ASD patients who had a baseline PI-LL > 30° and 2-year follow-up data were included. Patients underwent either 3CO or MLG (thoracolumbar posterior column osteotomies at ≥ 3 levels or anterior lumbar interbody fusion at ≥ 3 levels with no 3CO). The segmental utility ratio was used to assess relative segmental correction (segmental correction divided by overall correction in lordosis divided by the number of thoracolumbar interventions interbody fusion, thoracolumbar posterior column osteotomies, and 3CO). The paired t-test was used to assess lordotic distribution by differences in lordosis between adjacent lumbar disc spaces (e.g., L1-2 to L2-3). Multivariate analysis, controlling for age, sex, BMI, osteoporosis, baseline pelvic incidence, and T1 pelvic angle, was used to evaluate the complication rates and radiographic and patient-reported outcomes between the groups.
A total of 93 patients were included, 53% of whom underwent MLG and 47% of whom underwent 3CO. The MLG group had a lower BMI (p < 0.05).

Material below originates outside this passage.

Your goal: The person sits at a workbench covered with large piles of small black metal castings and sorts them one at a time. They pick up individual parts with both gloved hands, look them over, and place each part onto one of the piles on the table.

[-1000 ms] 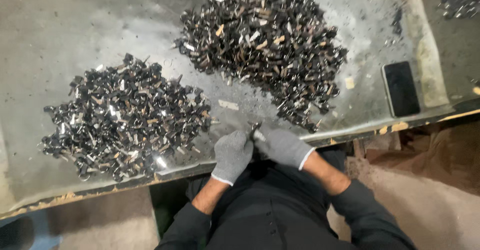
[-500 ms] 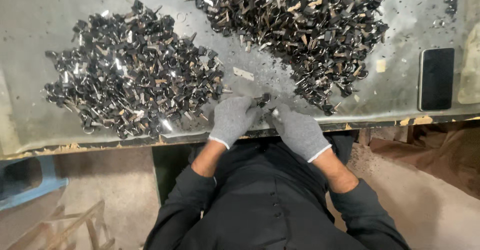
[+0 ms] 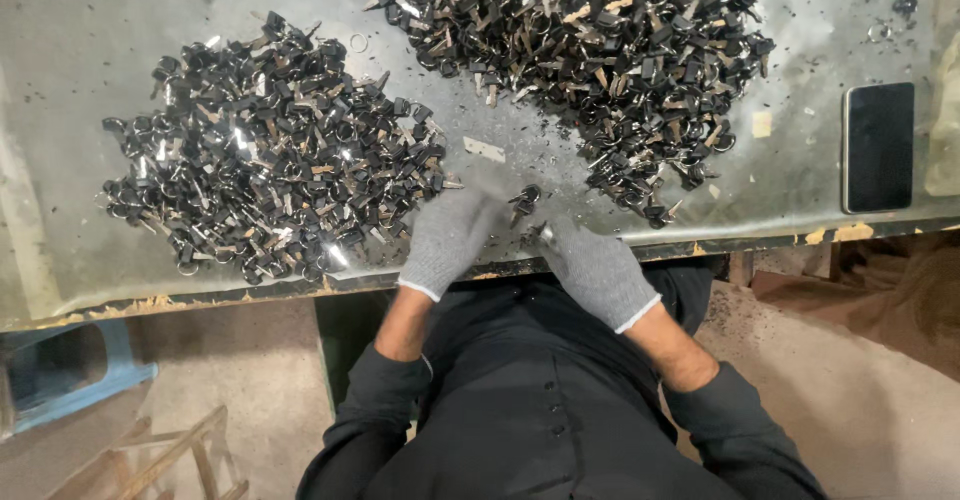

MLG patients received fewer previous fusions than 3CO patients (31% vs 80%, p < 0.001). MLG patients had 24% less blood loss but a 22% longer operative time (565 vs 419 minutes, p = 0.008). Using adjusted analysis, the 3CO group had greater segmental and relative correction at each level (segmental utility ratio mean 69% for 3CO vs 23% for MLG, p < 0.001). However, the 3CO group had lordotic differences between two adjacent lumbar disc pairs (range -0.5° to 9.0°, p = 0.009), while MLG was more harmonious (range 2.2°-6.5°, p > 0.4). MLG patients were more likely to undergo realignment to age-adjusted standards (OR 5.6, 95% CI 1.2-46.4; p = 0.033). MLG patients were less likely to develop neurological complications or undergo reoperation (OR 0.4, 95% CI 0.1-0.9; p = 0.041). Adjusted analysis revealed that MLG patients more often met a substantial clinical benefit in the Oswestry Disability Index score (OR 5.3, 95% CI 1.1-26.8; p = 0.043).
MLG techniques showed better utility in lumbar distribution and age-adjusted global correction while minimizing neurological complications and reoperation rates by 2 years postoperatively. In selected instances, these techniques may offer the spine deformity surgeon a safer alternative when correcting severe adult spinal deformity.